Il box è talmente gonfio che potrebbe esplodere: la ristampa rimasterizzata del disco di esordio, quella rimasterizzata e impaginata ex novo del secondo “Il tempo della semina”, figlio della collaborazione - e di qualche incomprensione - con un giovanissimo, ma già battagliero Eugenio Finardi (incappato nel fallimento della Trident, l’album sarebbe stato pubblicato per la prima volta dalla Mellow nel 1992); un live registrato a Lecco il 9 maggio 1974, quando il “Biglietto” aprì un concerto degli Ufo: alla title track del “Tempo” perduto (e ritrovato) seguono - nello stesso ordine del disco in studio - tutti i brani del primo lavoro.
Non è finita: il cofanetto contiene in aggiunta un libro di cento e passa pagine scritto da Massimo Cappon e Giordano Casiraghi (con una paginetta introduttiva firmata da Claudio Rocchi e tante foto, belle e meno belle, a colori o in bianco e nero), e l’immancabile dvd. Il box racconta tutto, diciamo pure troppo, ma la colpa è proprio del dvd: per riempirli, sto cosi, ce ne vuole, e allora via con il making of, e il making of del making of, e sarà anche divertente stare seduti al tavolo con il “Baffo” e i suoi compagni, però spesso non si capisce una mazza, e fortuna che ci sono almeno i sottotitoli in inglese.
Detto che il momento più “forte” delle ore, se non dei giorni immortalati nel dvd è l’incontro con fra Claudio a Minucciano (carramba che sorpresa, “Baffo” riesce a far leggere all’amico frate benedettino il testo di “Confessione”), resta, o meglio avanza o meglio ancora si fa avanti prepotente la musica, che vede il “Biglietto” così schierato: Claudio con la sua voce da (hard)rocker, il flauto traverso (altro punto di contatto con il leader dei Jethro Tull) e il flicorno; “Baffo” all’organo Gem e al Mini Moog; l’altro tastierista Giuseppe “Pilly” Cossa all’Hammond e al piano; il chitarrista - rigorosamente LesPauliano - Marco Mainetti; l’arrembante sezione ritmica formata dal bassista - Fender Precision oriented - Fausto Branchini e dal batterista (Ludwig, e te pareva…) Mauro Gnecchi.

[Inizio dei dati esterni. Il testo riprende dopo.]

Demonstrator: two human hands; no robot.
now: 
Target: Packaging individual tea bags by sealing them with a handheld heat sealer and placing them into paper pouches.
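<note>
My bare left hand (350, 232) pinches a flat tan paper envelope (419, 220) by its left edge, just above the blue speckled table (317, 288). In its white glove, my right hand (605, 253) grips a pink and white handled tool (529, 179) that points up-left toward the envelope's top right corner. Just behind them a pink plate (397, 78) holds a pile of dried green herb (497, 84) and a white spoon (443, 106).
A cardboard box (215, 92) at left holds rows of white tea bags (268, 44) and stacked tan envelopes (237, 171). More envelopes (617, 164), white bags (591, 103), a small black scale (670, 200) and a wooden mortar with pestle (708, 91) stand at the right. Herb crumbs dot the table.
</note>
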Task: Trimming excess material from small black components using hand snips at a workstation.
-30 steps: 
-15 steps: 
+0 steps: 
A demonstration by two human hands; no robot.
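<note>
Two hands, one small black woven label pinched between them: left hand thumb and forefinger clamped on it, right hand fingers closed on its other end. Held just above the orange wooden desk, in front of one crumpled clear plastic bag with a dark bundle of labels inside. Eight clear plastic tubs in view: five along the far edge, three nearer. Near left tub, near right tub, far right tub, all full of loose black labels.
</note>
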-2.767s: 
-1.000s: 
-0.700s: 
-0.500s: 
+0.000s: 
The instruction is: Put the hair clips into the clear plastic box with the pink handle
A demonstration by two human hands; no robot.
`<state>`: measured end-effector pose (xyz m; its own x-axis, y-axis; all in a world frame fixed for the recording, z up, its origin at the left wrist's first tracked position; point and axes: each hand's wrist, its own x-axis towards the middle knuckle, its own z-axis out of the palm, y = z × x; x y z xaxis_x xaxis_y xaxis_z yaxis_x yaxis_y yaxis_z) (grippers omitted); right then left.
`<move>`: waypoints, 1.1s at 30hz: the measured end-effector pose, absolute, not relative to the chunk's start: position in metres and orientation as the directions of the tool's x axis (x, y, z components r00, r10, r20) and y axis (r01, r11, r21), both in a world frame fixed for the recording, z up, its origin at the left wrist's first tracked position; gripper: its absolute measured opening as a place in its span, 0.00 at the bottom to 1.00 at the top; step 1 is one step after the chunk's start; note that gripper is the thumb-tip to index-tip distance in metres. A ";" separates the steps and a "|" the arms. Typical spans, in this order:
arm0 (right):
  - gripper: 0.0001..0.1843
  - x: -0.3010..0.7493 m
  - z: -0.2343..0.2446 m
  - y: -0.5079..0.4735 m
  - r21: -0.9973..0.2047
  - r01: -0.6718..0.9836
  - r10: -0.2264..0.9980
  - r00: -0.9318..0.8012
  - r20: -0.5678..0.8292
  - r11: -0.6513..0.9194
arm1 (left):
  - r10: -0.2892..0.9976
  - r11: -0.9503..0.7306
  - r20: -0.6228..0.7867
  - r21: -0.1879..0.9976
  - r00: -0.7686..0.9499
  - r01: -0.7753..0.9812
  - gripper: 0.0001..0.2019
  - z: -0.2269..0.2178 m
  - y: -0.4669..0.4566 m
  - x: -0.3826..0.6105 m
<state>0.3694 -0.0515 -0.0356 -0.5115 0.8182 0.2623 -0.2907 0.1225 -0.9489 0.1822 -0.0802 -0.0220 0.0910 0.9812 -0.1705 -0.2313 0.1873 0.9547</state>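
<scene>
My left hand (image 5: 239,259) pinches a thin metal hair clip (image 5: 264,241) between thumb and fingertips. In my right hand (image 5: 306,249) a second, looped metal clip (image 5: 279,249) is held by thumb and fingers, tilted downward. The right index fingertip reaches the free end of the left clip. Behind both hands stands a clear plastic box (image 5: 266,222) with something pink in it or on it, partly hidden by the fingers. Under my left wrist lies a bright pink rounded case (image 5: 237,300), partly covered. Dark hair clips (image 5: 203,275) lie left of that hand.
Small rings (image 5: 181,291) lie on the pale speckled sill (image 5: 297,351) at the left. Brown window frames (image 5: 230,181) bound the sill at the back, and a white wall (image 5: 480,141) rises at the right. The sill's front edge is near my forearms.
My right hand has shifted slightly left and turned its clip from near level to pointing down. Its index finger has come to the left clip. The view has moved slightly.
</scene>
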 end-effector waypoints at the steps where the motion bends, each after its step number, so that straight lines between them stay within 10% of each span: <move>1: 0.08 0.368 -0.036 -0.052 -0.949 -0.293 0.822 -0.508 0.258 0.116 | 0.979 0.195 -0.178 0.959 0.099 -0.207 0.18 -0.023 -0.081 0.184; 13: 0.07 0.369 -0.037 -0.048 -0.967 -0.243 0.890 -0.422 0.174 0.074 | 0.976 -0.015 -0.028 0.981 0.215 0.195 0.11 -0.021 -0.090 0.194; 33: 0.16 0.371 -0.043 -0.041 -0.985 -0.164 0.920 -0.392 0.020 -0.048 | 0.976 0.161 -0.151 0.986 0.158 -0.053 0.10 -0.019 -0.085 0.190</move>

Ma che musica, maestro? Gli esperti, che è sempre meglio non contraddire, la definiscono “hard rock di matrice progressive” (e perché non “progressive di matrice hard rock”?), gli incompetenti potrebbero buttar lì che ogni tanto i nostri sembrano incerti se entrare nel Giardino del Mago o nel Giardino dei Semplici. Ma una cosa è innegabile: è musica sanguigna e romantica, riflessiva e impetuosa, se vogliamo “derivativa” (per aver usato questo aggettivo l’unico rimedio è il confessionale), però mai banalmente copiona: nell’Olimpo, scusate, nel Paradiso del prog italiano, non lontano dal nuvolone superattico occupato da Banco e Pfm (prima di eccepire, ricordarsi che il “Salvadanaio” e “Storia” di un minuto” sono del 72), c’è una nuvola con vista per il “Biglietto”. E non certo per la raccomandazione del suo frate.